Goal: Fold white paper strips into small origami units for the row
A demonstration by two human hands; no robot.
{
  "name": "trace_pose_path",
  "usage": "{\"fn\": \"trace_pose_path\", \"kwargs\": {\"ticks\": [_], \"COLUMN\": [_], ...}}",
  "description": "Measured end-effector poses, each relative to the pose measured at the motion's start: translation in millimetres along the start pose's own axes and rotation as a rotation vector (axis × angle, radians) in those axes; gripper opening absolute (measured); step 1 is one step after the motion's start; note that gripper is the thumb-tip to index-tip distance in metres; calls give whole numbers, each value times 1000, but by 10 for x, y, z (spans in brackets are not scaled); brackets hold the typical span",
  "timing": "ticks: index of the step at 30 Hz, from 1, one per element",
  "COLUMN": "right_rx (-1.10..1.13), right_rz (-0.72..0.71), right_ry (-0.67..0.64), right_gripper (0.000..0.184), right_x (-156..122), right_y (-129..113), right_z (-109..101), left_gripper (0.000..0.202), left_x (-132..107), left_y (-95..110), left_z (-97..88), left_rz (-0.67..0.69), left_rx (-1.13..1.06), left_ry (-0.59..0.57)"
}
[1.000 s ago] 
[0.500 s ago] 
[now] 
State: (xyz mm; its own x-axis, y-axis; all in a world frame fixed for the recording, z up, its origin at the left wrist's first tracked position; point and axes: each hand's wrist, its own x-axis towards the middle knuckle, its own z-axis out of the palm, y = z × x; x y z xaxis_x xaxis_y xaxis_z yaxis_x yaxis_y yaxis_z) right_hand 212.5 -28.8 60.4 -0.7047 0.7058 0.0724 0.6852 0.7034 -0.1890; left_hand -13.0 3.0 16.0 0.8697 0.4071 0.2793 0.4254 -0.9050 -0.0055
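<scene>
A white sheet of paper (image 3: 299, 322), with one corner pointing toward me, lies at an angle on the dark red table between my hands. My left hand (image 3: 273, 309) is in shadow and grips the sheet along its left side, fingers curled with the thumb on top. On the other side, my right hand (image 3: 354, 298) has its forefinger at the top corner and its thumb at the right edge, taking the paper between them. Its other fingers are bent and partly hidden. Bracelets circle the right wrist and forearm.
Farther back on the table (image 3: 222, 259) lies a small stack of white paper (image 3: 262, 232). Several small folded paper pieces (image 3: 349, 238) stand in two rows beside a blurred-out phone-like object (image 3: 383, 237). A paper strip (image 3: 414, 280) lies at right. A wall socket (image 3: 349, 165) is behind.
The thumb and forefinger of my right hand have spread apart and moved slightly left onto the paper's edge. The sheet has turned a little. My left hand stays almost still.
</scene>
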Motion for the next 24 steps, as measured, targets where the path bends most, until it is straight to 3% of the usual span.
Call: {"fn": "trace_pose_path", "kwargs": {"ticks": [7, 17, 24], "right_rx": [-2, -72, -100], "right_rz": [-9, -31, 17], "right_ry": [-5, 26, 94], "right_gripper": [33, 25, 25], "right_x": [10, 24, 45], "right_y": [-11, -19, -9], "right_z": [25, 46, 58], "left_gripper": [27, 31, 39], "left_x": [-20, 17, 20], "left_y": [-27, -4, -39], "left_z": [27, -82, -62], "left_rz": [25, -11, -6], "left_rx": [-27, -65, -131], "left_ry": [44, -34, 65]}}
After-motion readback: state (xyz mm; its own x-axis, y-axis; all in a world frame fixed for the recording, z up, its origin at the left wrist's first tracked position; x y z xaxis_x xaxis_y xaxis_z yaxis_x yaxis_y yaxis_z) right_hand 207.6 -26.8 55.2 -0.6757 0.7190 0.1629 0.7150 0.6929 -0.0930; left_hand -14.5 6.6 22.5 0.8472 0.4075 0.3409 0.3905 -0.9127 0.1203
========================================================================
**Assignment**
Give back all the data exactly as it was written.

**Exercise result**
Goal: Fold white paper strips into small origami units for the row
A demonstration by two human hands; no robot.
{
  "name": "trace_pose_path",
  "usage": "{\"fn\": \"trace_pose_path\", \"kwargs\": {\"ticks\": [_], \"COLUMN\": [_], ...}}",
  "description": "Measured end-effector poses, each relative to the pose measured at the motion's start: translation in millimetres along the start pose's own axes and rotation as a rotation vector (axis × angle, radians) in those axes; gripper opening absolute (measured); step 1 is one step after the motion's start; note that gripper is the thumb-tip to index-tip distance in metres; calls give whole numbers, each value times 1000, but by 10 for x, y, z (spans in brackets are not scaled); brackets hold the typical span",
  "timing": "ticks: index of the step at 30 Hz, from 1, one per element",
  "COLUMN": "right_rx (-1.10..1.13), right_rz (-0.72..0.71), right_ry (-0.67..0.64), right_gripper (0.000..0.184), right_x (-156..122), right_y (-129..113), right_z (-109..101), left_gripper (0.000..0.202), left_x (-132..107), left_y (-95..110), left_z (-97..88), left_rz (-0.67..0.69), left_rx (-1.13..1.06), left_ry (-0.59..0.57)"
}
[1.000 s ago] 
[0.500 s ago] 
[now] 
State: (xyz mm; its own x-axis, y-axis; all in a world frame fixed for the recording, z up, its origin at the left wrist's first tracked position; point and axes: each hand's wrist, its own x-axis towards the middle knuckle, its own z-axis out of the palm, y = z × x; x y z xaxis_x xaxis_y xaxis_z yaxis_x yaxis_y yaxis_z) right_hand 212.5 -28.8 60.4 -0.7047 0.7058 0.0724 0.6852 0.7034 -0.1890; left_hand -13.0 3.0 16.0 0.8697 0.4071 0.2793 0.4254 -0.9050 -0.0055
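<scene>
A white sheet of paper (image 3: 299, 322), with one corner pointing toward me, lies at an angle on the dark red table between my hands. My left hand (image 3: 273, 309) is in shadow and grips the sheet along its left side, fingers curled with the thumb on top. On the other side, my right hand (image 3: 354, 298) has its forefinger at the top corner and its thumb at the right edge, taking the paper between them. Its other fingers are bent and partly hidden. Bracelets circle the right wrist and forearm.
Farther back on the table (image 3: 222, 259) lies a small stack of white paper (image 3: 262, 232). Several small folded paper pieces (image 3: 349, 238) stand in two rows beside a blurred-out phone-like object (image 3: 383, 237). A paper strip (image 3: 414, 280) lies at right. A wall socket (image 3: 349, 165) is behind.
The thumb and forefinger of my right hand have spread apart and moved slightly left onto the paper's edge. The sheet has turned a little. My left hand stays almost still.
</scene>
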Motion for the next 24 steps, as measured, targets where the path bends most, until it is straight to 3% of the usual span.
Call: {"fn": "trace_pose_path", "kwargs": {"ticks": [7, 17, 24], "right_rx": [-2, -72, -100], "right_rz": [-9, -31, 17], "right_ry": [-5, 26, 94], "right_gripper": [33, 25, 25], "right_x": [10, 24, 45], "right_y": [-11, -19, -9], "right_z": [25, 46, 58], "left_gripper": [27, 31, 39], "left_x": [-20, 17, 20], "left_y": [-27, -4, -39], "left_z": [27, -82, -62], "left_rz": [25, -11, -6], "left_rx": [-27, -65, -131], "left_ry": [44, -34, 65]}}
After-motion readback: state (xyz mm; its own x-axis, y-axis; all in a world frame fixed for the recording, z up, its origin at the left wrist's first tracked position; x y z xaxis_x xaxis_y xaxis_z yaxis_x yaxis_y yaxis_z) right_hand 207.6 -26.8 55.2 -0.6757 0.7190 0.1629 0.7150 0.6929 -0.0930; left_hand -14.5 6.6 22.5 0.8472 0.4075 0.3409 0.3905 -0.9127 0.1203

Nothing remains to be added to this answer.